Instructions for the task: Pull every line with "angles" from the data below and copy it.

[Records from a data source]
--- START ---
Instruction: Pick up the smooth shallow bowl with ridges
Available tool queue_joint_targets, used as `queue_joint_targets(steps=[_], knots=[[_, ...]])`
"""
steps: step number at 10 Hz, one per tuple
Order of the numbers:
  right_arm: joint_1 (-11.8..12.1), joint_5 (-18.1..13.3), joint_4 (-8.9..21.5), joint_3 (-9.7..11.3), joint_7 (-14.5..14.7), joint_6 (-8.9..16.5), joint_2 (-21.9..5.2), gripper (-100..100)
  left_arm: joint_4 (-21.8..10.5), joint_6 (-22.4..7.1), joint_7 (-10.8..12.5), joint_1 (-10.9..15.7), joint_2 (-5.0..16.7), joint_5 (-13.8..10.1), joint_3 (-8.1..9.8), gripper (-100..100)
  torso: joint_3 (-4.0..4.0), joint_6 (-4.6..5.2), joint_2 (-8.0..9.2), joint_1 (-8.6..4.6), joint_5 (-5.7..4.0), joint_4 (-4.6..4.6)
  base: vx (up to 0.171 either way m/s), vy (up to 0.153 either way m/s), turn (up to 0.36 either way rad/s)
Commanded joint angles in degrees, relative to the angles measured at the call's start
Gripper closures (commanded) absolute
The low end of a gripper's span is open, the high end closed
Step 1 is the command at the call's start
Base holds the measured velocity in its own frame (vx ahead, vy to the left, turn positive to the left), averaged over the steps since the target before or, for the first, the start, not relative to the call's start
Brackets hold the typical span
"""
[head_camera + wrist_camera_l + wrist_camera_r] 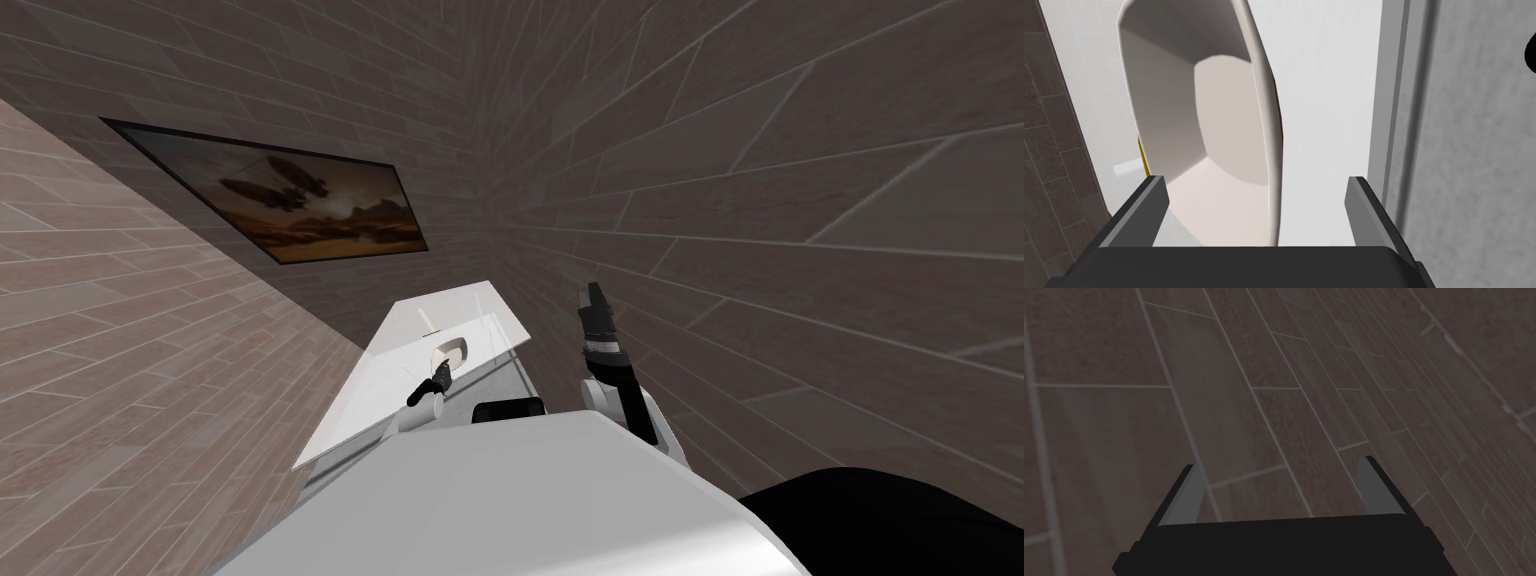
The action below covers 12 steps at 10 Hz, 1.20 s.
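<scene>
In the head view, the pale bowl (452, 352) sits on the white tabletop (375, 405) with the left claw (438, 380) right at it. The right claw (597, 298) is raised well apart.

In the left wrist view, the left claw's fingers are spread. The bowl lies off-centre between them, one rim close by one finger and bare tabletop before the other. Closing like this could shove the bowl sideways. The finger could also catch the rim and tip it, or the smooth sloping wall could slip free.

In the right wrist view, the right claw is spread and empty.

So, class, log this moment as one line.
left gripper: open, at bowl rim | bowl: on white counter | right gripper: open, raised
</scene>
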State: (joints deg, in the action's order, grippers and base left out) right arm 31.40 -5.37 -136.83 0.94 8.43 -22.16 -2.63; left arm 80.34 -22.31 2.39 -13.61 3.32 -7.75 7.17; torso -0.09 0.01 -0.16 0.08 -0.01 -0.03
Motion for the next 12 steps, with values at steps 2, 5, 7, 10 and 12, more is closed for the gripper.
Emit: queue_joint_targets(steps=[2, 5, 7, 10, 12], knots=[[0.0, 0.0, 0.0, 0.0, 0.0, 0.0, 0.0, 0, -2.8, 2.1, 0.0, 1.0, -0.1, 0.2, -0.04, -100, -0.02, 0.00, -0.03, 0.02, 0.00, -0.01, 0.044, 0.020, 0.005], [0.0, 0.0, 0.0, 0.0, 0.0, 0.0, 0.0, 0, -2.4, 1.9, 0.0, 0.8, 0.1, 0.0, -0.10, 100, 0.06, 0.00, 0.11, -0.04, -0.01, 0.02, 0.006, 0.003, 0.000], [0.0, 0.0, 0.0, 0.0, 0.0, 0.0, 0.0, 0, -2.6, 1.7, -0.3, 0.7, 0.2, 0.2, -0.17, 100, 0.20, -0.09, 0.24, 0.02, 0.10, 0.17, 0.001, 0.002, -0.009], [0.0, 0.0, 0.0, 0.0, 0.0, 0.0, 0.0, 0, -0.7, 0.6, 0.0, 0.2, 0.0, 0.0, -0.02, 100, 0.26, -0.09, 0.33, 0.00, 0.04, 0.21, -0.009, -0.004, 0.002], [0.0, 0.0, 0.0, 0.0, 0.0, 0.0, 0.0, 0, 1.5, -0.9, 0.0, -0.6, 0.1, -0.2, -0.01, 100, 0.35, -0.08, 0.50, -0.11, -0.01, 0.22, -0.051, -0.023, -0.004]])
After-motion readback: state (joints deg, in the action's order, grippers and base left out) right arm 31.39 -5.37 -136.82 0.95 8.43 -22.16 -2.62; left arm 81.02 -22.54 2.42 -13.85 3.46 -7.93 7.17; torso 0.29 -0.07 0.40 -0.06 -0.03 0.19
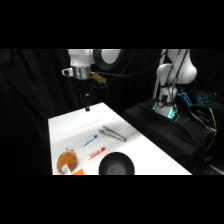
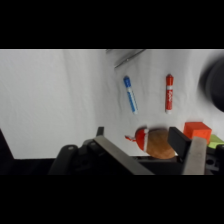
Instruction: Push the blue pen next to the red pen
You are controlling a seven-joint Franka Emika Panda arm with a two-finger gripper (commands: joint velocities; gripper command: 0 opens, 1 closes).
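Gripper (image 1: 87,107) is held high over the table's far edge, jaws released, nothing gripped. Blue pen (image 2: 130,94) lies apart from red pen (image 2: 169,93), roughly parallel. Risk: an off-centre push could spin it toward the tongs (image 1: 113,133).

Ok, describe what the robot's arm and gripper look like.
The white Franka arm has rounded glossy segments with dark joints and green-lit parts near its base. Its wrist section is white with a grey metal collar and a yellowish fitting. The gripper is slim and black; the wrist view shows black linkage with grey bars.
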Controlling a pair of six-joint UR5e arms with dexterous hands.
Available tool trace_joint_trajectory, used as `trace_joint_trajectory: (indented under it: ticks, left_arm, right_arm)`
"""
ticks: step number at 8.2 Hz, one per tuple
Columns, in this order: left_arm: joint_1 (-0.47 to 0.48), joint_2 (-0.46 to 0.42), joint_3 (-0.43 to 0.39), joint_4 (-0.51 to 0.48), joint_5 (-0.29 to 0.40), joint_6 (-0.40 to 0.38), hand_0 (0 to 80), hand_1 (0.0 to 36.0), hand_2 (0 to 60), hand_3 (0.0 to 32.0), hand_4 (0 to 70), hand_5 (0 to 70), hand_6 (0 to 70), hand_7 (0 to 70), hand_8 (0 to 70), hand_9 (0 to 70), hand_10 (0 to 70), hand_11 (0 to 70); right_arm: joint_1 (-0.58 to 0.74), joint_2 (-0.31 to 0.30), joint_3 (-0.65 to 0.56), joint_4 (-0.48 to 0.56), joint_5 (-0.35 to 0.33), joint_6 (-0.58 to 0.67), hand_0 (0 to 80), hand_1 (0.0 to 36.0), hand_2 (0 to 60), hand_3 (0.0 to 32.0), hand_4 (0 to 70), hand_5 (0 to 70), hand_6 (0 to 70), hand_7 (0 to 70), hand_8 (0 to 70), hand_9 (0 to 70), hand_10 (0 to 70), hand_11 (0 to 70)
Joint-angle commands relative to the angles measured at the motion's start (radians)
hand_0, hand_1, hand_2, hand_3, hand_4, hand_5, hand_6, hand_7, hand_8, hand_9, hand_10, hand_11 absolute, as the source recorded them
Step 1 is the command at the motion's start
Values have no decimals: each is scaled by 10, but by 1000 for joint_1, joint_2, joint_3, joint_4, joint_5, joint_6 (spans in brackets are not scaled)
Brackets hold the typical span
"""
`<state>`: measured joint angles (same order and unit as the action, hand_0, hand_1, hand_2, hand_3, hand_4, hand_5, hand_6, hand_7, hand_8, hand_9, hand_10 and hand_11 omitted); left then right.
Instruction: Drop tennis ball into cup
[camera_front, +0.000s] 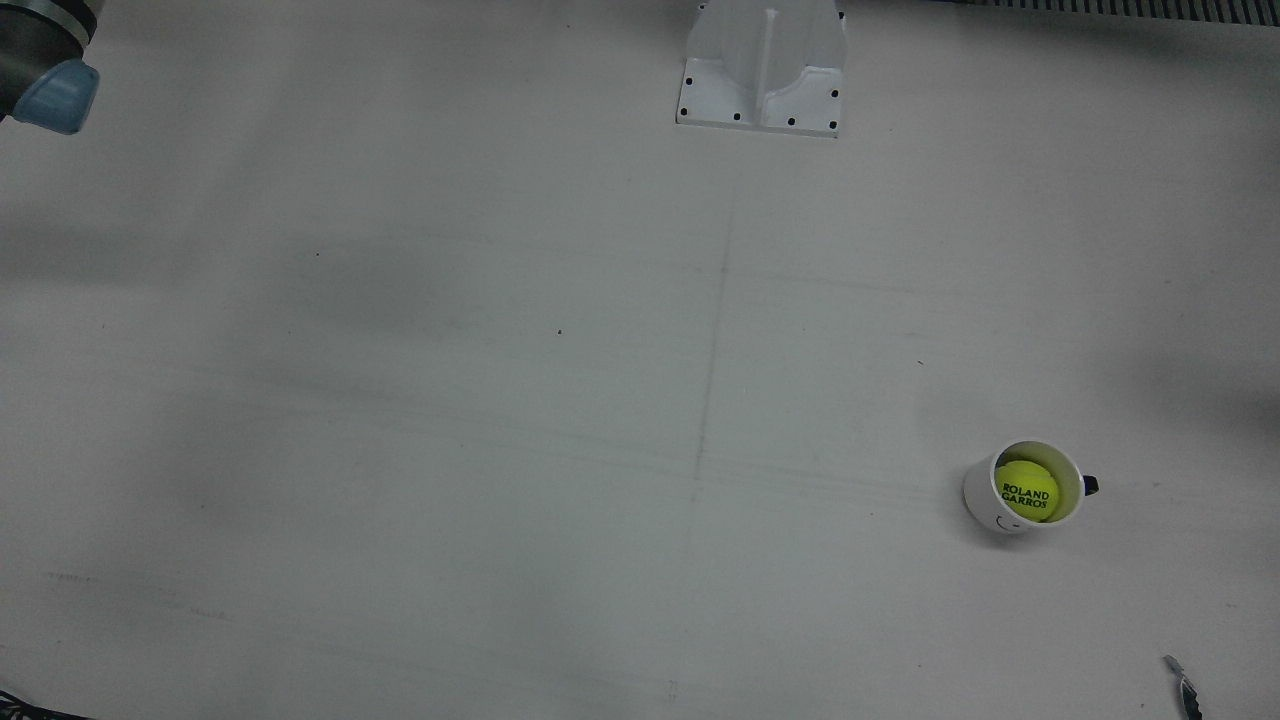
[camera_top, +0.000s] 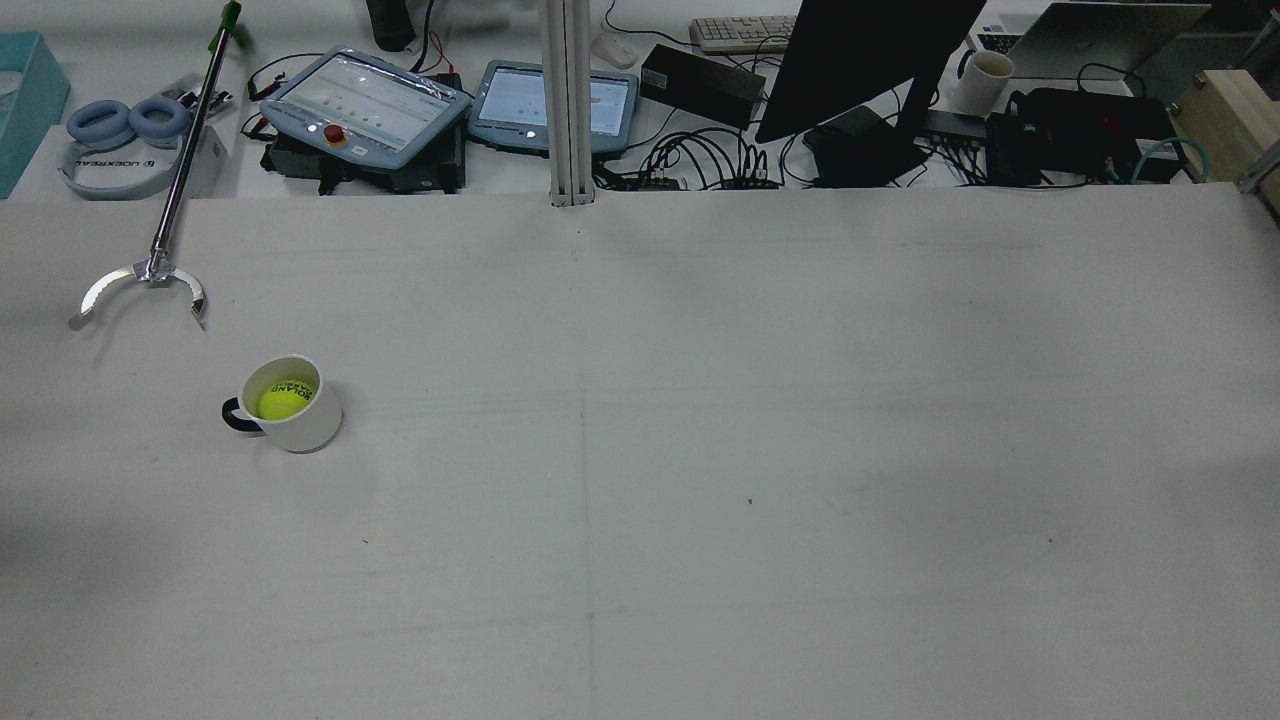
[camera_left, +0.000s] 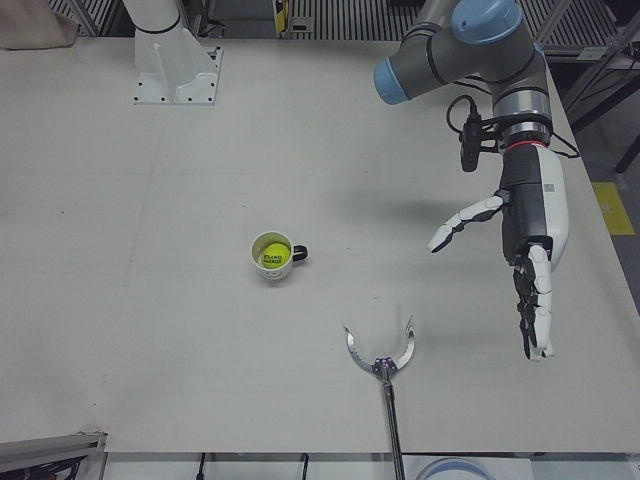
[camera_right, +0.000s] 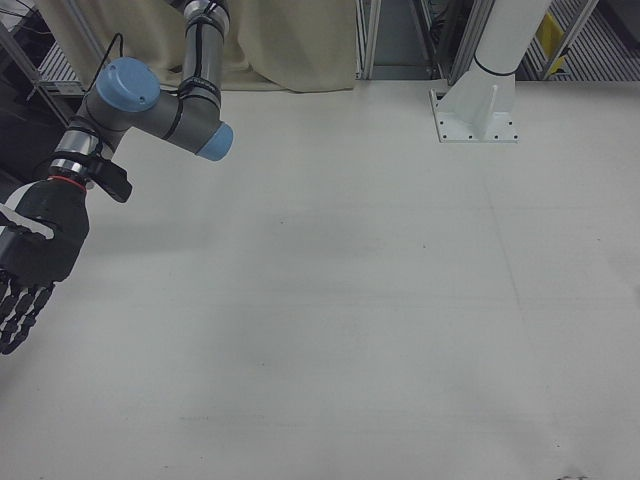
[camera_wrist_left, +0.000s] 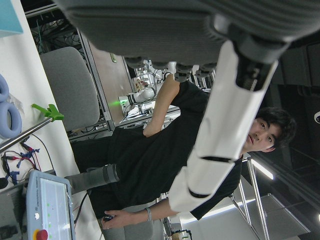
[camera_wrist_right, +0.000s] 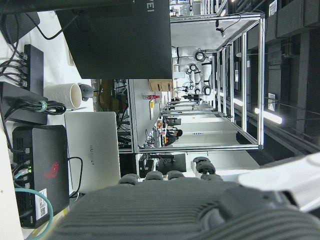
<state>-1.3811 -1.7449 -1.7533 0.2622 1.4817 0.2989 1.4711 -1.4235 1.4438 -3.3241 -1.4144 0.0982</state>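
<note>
A yellow-green tennis ball (camera_front: 1027, 489) marked ROLAND GARROS lies inside a white cup (camera_front: 983, 492) with a dark handle; both also show in the rear view (camera_top: 285, 400) and the left-front view (camera_left: 273, 256). The cup (camera_top: 310, 428) stands upright on the left half of the table. My left hand (camera_left: 525, 255) hangs raised above the table's edge, well away from the cup (camera_left: 271, 271), fingers spread and empty. My right hand (camera_right: 32, 265) hangs off the far side, fingers apart and empty.
A metal reach-grabber (camera_top: 152, 270) with an open claw lies near the cup, its rod running off the table; it shows in the left-front view (camera_left: 381, 366) too. An arm pedestal (camera_front: 762, 65) stands at the table's edge. Tablets, cables and monitor lie beyond the far edge.
</note>
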Motion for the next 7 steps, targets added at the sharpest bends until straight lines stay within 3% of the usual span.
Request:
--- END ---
Response to this exercise:
Commanded joint angles in degrees, relative to the angles measured at the call's start
Joint-angle commands relative to the angles measured at the motion's start (radians)
`<state>`: measured joint angles (same order and unit as the action, hand_0, hand_1, hand_2, hand_3, hand_4, hand_5, hand_6, hand_7, hand_8, hand_9, hand_10 and hand_11 omitted); left then right.

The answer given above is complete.